The chart above describes arrival delays for two airlines across five destinations. Your task is to: (1) Create a .CSV file (or optionally, a MySQL database!) that includes all of the information above. You’re encouraged to use a “wide” structure similar to how the information appears above, so that you can practice tidying and transformations as described below. (2) Read the information from your .CSV file into R, and use tidyr and dplyr as needed to tidy and transform your data. (3) Perform analysis to compare the arrival delays for the two airlines. (4) Your code should be in an R Markdown file, posted to rpubs.com, and should include narrative descriptions of your data cleanup work, analysis, and conclusions. Please include in your homework submission: The URL to the .Rmd file in your GitHub repository. and The URL for your rpubs.com web page.
library(tidyverse)
## ── Attaching packages ─────────────────────────────────────── tidyverse 1.3.2 ──
## ✔ ggplot2 3.4.0 ✔ purrr 1.0.1
## ✔ tibble 3.1.8 ✔ dplyr 1.0.10
## ✔ tidyr 1.2.1 ✔ stringr 1.5.0
## ✔ readr 2.1.3 ✔ forcats 0.5.2
## ── Conflicts ────────────────────────────────────────── tidyverse_conflicts() ──
## ✖ dplyr::filter() masks stats::filter()
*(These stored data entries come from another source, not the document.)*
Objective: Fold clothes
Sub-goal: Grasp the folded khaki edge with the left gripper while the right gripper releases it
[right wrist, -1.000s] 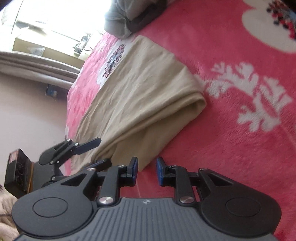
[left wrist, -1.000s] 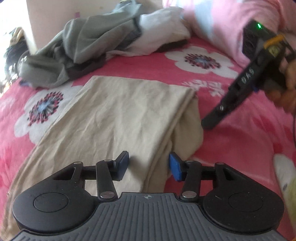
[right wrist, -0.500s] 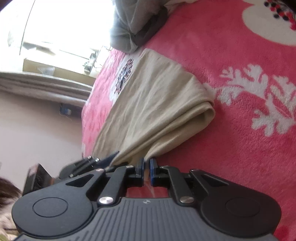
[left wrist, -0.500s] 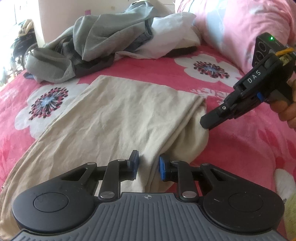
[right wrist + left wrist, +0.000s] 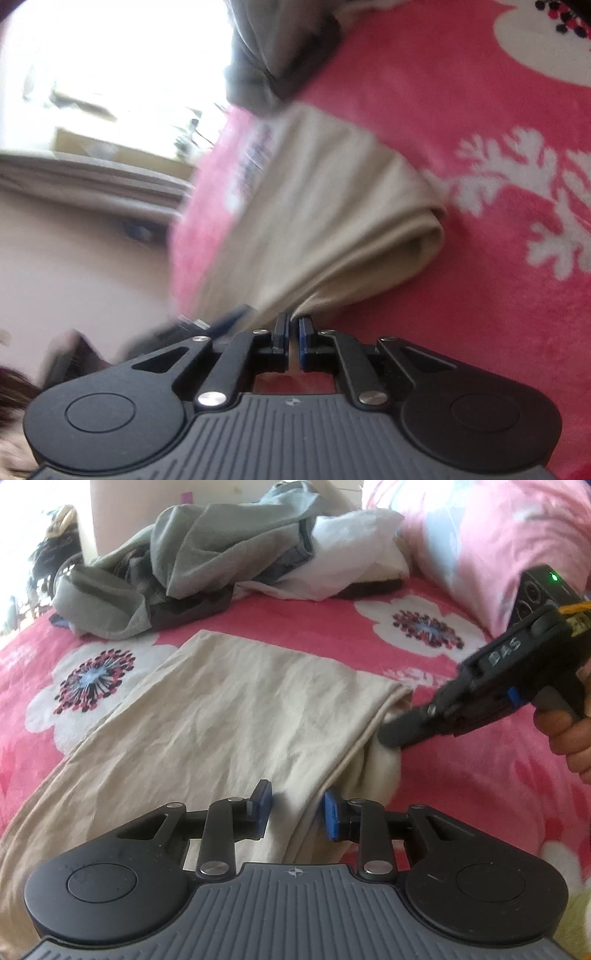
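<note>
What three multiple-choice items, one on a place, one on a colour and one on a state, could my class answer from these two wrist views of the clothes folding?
1. Where does the grey garment pile lie?
A. beyond the beige garment
B. on top of it
C. on the floor

2. What colour is the floral bedspread?
A. blue
B. pink-red
C. green

3. How does the right gripper stand?
A. wide open above the bed
B. shut on the beige garment's edge
C. holding a white sock

Answers: 1 A, pink bedspread shows between them; 2 B, pink-red with white flowers; 3 B, beige cloth runs between its nearly touching pads.
</note>
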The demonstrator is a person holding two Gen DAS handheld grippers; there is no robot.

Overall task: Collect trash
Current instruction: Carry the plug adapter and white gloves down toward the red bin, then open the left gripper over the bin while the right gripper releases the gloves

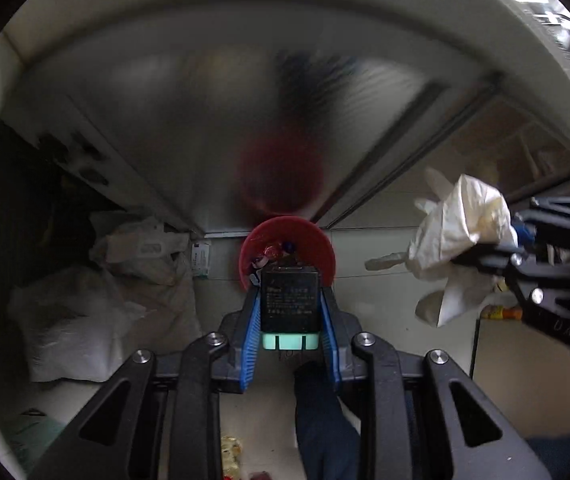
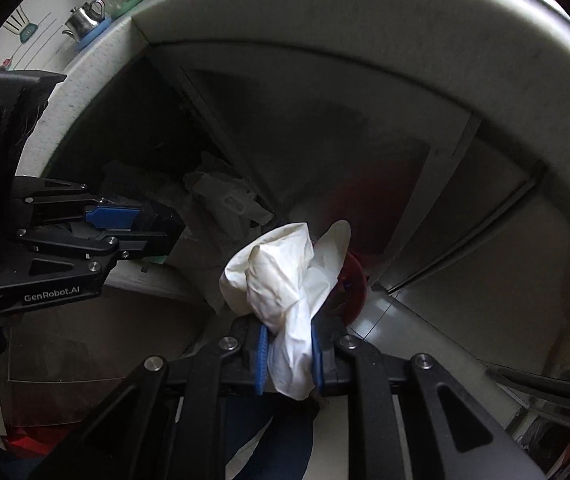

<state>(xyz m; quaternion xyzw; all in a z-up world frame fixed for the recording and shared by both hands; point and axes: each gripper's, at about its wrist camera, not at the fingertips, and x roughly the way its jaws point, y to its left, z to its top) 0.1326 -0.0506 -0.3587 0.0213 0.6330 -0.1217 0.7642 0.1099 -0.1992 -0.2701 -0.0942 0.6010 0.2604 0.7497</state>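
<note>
My left gripper (image 1: 290,300) is shut on a small black box with a mint-green end (image 1: 290,305); it holds the box in the air just short of a red bin (image 1: 317,245) on the floor, which holds several wrappers. My right gripper (image 2: 288,334) is shut on a crumpled white glove (image 2: 285,280). In the left wrist view the right gripper (image 1: 493,258) and glove (image 1: 461,224) hang at the right, above the floor. In the right wrist view the left gripper (image 2: 161,226) is at the left, and the red bin (image 2: 351,284) shows partly behind the glove.
The bin stands against frosted metal cabinet doors (image 1: 213,128) under a white counter edge (image 1: 325,8). White plastic bags (image 1: 97,292) are piled on the floor at the left. A kettle (image 2: 83,20) stands on the counter. A person's dark leg (image 1: 321,420) is below the left gripper.
</note>
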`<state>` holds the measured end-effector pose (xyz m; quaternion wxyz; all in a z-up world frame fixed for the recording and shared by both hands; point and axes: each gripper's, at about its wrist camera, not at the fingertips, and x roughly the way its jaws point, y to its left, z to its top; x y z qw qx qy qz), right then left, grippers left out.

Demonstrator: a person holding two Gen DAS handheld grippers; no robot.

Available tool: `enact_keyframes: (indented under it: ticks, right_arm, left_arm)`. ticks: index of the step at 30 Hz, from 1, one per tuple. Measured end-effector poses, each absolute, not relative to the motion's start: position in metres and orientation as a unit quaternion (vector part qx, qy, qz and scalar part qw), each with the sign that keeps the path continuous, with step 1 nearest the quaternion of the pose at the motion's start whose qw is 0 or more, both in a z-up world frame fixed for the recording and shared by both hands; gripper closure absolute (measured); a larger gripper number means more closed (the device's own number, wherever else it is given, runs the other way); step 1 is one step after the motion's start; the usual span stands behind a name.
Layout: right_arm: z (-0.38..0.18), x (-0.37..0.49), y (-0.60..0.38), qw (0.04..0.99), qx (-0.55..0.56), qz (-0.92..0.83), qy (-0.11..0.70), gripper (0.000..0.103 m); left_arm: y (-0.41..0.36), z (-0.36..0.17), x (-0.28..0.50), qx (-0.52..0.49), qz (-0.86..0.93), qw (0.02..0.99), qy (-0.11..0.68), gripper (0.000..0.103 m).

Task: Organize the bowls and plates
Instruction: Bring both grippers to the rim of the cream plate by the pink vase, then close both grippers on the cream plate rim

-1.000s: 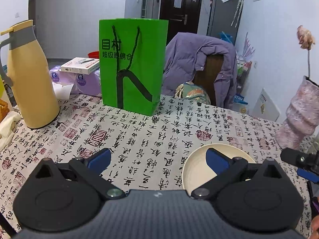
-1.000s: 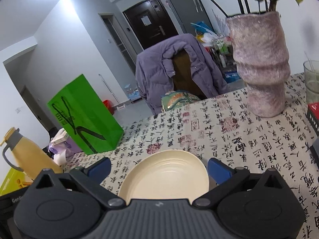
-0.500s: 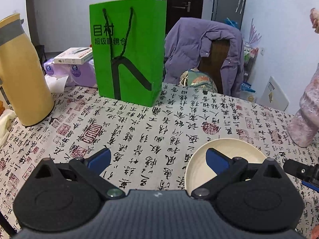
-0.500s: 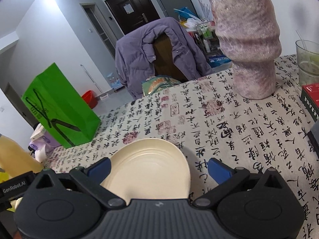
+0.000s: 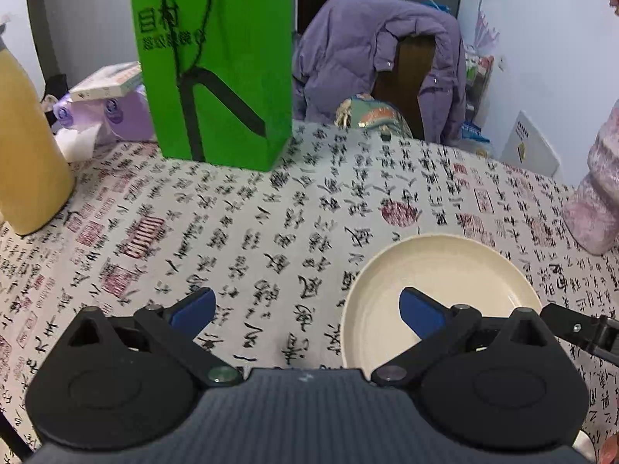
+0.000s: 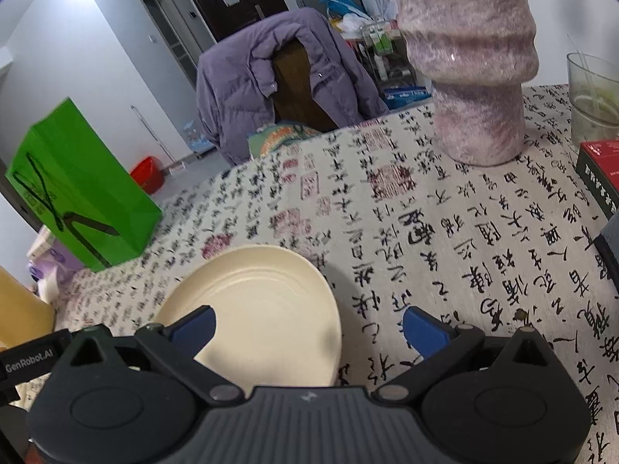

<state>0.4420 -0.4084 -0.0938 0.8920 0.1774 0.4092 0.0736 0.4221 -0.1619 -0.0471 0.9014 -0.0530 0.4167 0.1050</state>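
Note:
A cream round plate (image 5: 445, 282) lies flat on the calligraphy-print tablecloth, low and right in the left wrist view; the same plate (image 6: 267, 305) shows low and centre-left in the right wrist view. My left gripper (image 5: 307, 311) is open, its right finger over the plate's near part and its left finger over bare cloth. My right gripper (image 6: 307, 326) is open too, its left finger over the plate's near edge and its right finger over cloth. Neither holds anything. No bowl is in view.
A green paper bag (image 5: 216, 62) stands at the table's far side, a yellow jug (image 5: 27, 147) at the left. A pink vase (image 6: 472, 58), a glass (image 6: 592, 96) and a red box (image 6: 599, 170) stand on the right. A chair with a purple jacket (image 5: 383, 62) is behind the table.
Both grippers have tilted down and come closer to the table and plate; the plate looks larger and has not moved. Both stay open.

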Motion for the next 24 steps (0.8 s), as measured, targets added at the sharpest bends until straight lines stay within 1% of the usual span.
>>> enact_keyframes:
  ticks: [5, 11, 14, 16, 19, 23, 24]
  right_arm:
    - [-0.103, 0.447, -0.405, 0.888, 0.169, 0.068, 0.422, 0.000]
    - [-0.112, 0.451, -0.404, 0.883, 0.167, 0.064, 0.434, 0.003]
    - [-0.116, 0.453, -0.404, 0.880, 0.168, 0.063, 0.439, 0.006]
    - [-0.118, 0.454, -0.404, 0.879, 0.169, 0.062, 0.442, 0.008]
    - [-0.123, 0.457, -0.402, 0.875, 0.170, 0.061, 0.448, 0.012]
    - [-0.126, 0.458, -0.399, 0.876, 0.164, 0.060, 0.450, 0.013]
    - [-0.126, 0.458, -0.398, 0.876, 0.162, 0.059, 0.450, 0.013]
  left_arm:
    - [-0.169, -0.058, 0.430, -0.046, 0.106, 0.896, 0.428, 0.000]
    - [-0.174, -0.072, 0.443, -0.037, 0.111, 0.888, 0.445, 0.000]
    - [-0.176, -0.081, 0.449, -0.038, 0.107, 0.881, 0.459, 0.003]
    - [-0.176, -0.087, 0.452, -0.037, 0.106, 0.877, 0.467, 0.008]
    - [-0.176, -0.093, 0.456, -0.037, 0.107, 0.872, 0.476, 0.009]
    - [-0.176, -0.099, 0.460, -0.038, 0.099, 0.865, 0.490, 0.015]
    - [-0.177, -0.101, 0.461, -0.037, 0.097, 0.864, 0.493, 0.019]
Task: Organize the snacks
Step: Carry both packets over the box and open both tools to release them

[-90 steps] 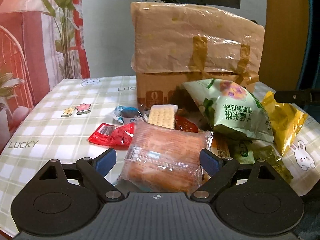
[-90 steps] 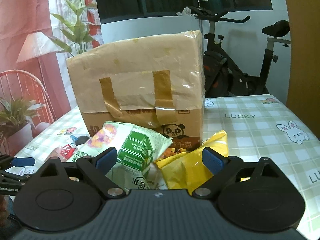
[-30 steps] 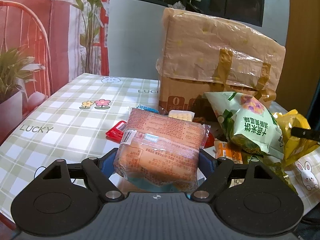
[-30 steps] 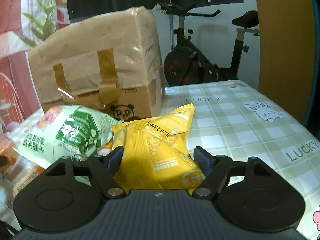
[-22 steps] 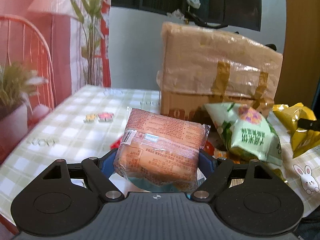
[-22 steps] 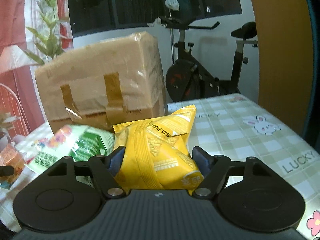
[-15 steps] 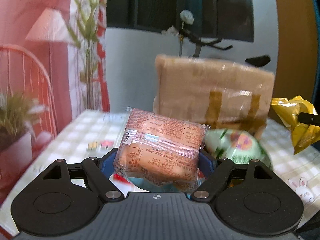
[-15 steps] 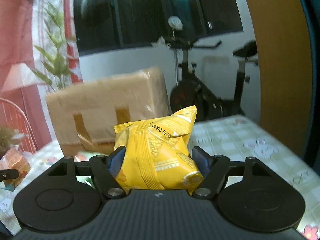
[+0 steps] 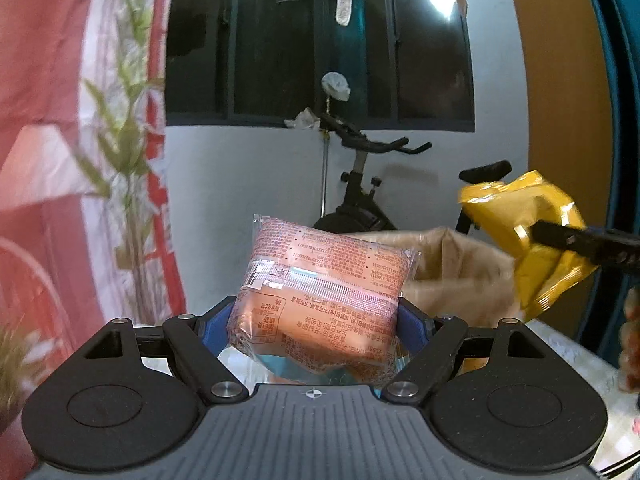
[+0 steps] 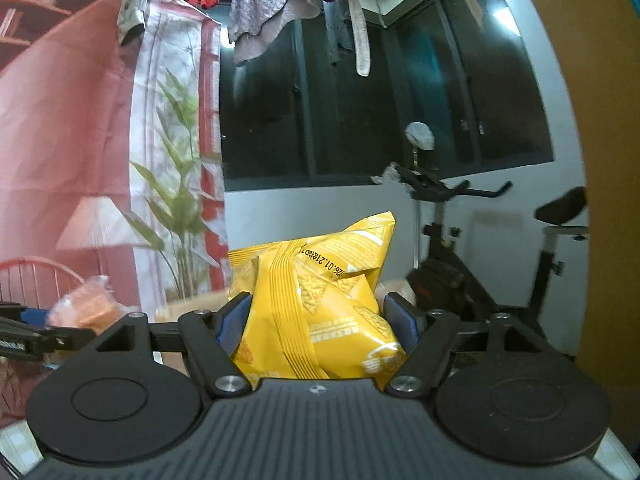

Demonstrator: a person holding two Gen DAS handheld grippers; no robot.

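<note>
Left wrist view: left gripper (image 9: 318, 320) clamps orange packet (image 9: 324, 300), long axis tilted upward above cardboard box (image 9: 452, 268); right gripper (image 10: 316, 322) clamps upright yellow bag (image 10: 316, 300).

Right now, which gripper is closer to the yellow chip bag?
Right. The right gripper is clamped on the yellow chip bag; the left gripper is off to its side, holding the orange packet.

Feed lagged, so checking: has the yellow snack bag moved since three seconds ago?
Yes. The yellow snack bag, then lying beside the cardboard box, is now lifted above it in the right gripper.
</note>
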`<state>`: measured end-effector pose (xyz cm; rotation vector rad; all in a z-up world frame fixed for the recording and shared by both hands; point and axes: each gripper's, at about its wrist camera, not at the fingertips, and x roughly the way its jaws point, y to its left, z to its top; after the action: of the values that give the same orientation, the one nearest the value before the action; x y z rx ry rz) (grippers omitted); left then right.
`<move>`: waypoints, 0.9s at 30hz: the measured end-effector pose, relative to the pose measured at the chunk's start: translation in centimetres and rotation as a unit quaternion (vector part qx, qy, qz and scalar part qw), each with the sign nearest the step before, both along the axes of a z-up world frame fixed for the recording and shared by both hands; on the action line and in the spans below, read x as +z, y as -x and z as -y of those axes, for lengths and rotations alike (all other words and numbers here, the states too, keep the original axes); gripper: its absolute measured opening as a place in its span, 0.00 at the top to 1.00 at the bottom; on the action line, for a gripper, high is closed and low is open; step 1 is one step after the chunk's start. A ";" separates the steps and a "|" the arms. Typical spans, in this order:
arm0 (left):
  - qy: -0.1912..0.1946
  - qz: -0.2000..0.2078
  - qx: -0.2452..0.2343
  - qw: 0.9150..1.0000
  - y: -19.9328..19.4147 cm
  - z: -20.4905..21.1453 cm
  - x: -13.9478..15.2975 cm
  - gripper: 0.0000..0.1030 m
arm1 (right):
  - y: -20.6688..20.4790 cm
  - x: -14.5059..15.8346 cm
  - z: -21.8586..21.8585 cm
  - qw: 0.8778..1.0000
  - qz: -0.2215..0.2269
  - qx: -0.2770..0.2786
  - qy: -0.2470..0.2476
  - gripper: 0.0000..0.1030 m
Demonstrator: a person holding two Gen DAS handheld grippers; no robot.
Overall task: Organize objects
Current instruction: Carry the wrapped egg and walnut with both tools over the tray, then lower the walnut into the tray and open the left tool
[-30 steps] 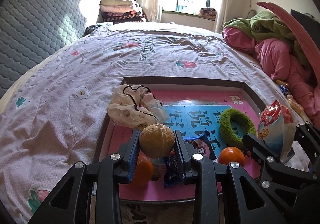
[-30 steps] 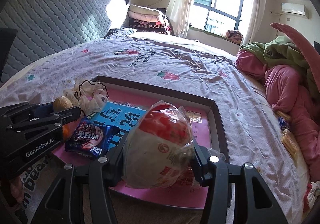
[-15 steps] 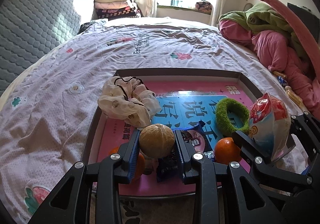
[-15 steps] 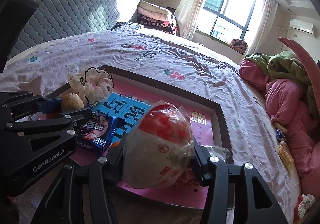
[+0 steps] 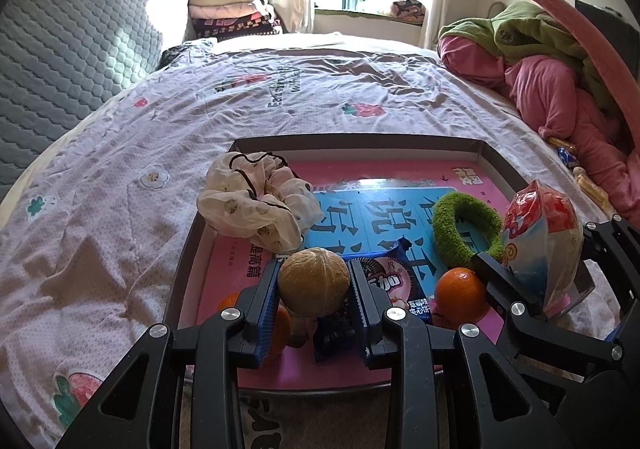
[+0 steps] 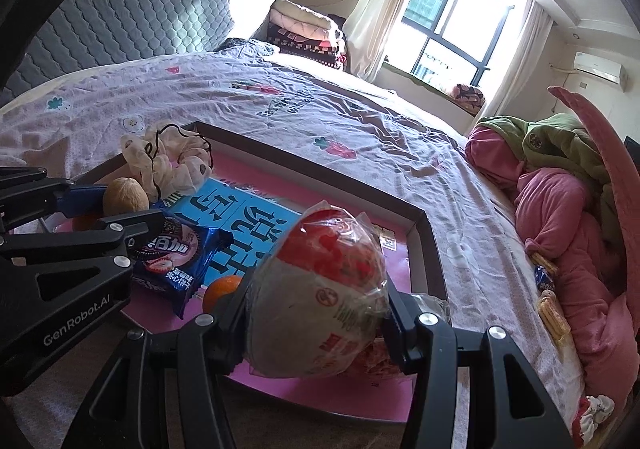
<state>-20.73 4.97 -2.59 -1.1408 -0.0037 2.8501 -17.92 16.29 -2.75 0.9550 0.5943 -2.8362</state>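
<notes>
Walnut [image 5: 314, 281], round with no clear long axis, sits clamped between the left gripper [image 5: 314, 291]'s blue pads above the near edge of the pink tray [image 5: 360, 139]. The right gripper [image 6: 316, 313] squeezes a wrapped snack bag [image 6: 320, 289], its red end pointing up and away. Against a second ago both grips match, though the right view has rolled slightly.

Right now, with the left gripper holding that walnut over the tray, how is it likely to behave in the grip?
The walnut looks round and hard-shelled, so it probably won't deform. The left gripper pinches it at two small spots only, so it may slip or roll once released.
</notes>
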 end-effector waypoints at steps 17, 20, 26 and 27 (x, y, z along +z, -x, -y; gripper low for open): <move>-0.002 0.002 0.004 1.000 -0.1 0.1 0.0 0.63 | 0.5 -0.1 -0.4 1.000 0.003 -0.019 -0.005 0.46; 0.000 0.001 0.005 1.000 -0.1 0.2 0.1 0.61 | 0.5 -0.2 -0.3 1.000 0.003 -0.019 -0.006 0.44; -0.004 0.002 0.005 1.000 -0.2 0.2 0.2 0.58 | 0.4 -0.1 -0.2 1.000 0.005 -0.016 -0.008 0.43; -0.004 0.002 0.006 1.000 -0.2 0.2 0.3 0.58 | 0.4 -0.1 -0.2 1.000 0.006 -0.015 -0.007 0.43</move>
<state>-20.56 4.79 -2.33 -1.1491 -0.0205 2.8551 -18.29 16.53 -2.80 0.9907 0.6039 -2.8540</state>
## ✖ dplyr::lag() masks stats::lag()
The next chunk load the data from github with na.strings arguments that interprets the character vector as NA values. Then, we assign new value for row 2 column 1 in the dataframe df to “ALASKA” and the apply the same to row 5 column 1 to “AM West”.
df <- read.csv("https://raw.githubusercontent.com/Nick-Climaco/Rdataset/main/Numbersenese_kaiserfung_data.csv",
na.strings = c("", "NA"))
df[2, 1] <- "ALASKA"
df[5, 1] <- "AM West"
df
## X X.1 Los.Angeles Phoenix San.Diego San.Francisco Seattle
## 1 ALASKA on time 497 221 212 503 1841
## 2 ALASKA delayed 61 12 20 102 305
## 3 <NA> <NA> NA NA NA NA NA
## 4 AM West on time 694 4840 383 320 201
## 5 AM West delayed 117 415 65 129 61
Filtering out the rows from df where all values are missing. rowSums(is.na(.)) creates a vector of the missing values in each row. If at least one column on a given row has a missing value then that row is filtered out.
df_filter <- df %>%
filter(rowSums(is.na(.)) < ncol(.)) %>%
rename(Airline = "X", Status = "X.1")
df_filter
## Airline Status Los.Angeles Phoenix San.Diego San.Francisco Seattle
## 1 ALASKA on time 497 221 212 503 1841
## 2 ALASKA delayed 61 12 20 102 305
## 3 AM West on time 694 4840 383 320 201
## 4 AM West delayed 117 415 65 129 61
Using the pivot_longer() function, we can convert the data from wide format to long format. Thus tidying the data. The chunk below takes in the df_filter dataframe then pipes into the pivot_longer() function: where we selected the city columns that will be pivoted. Then, names_to = “City” will be a new column that will hold the old column names. values_to = “Count”, where “Count” will be a new column that will hold the values of the old columns.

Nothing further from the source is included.